_ABOUT THIS EXERCISE_
Work out how many lines of the listing below include the string "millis", and give that number alone.

_INPUT DATA_
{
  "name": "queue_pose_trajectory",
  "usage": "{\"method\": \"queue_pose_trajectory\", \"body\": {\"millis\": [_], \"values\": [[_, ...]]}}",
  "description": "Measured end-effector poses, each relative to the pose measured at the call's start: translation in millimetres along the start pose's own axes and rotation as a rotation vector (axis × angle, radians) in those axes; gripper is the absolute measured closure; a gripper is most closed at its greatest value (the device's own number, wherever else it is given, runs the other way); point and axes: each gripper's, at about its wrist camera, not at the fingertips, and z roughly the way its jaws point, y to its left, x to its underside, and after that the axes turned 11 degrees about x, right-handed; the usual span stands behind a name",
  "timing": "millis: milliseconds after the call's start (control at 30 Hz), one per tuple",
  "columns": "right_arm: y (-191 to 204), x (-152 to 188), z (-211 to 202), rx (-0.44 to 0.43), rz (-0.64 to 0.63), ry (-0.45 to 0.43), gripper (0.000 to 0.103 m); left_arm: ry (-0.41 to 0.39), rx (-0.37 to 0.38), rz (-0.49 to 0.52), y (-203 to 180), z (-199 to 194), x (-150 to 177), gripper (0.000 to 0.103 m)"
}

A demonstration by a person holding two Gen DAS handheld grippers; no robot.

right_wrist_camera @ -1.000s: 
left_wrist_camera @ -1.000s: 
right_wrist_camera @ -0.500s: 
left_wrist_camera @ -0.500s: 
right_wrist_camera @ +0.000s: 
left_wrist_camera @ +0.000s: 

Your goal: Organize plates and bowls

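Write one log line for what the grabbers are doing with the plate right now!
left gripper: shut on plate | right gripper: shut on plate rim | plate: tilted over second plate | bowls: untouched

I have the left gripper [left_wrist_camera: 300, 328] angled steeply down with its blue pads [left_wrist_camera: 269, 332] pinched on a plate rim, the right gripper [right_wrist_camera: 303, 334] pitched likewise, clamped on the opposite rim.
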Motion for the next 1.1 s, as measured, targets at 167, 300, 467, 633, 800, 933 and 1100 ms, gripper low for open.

_RESPONSE TO THE TASK_
2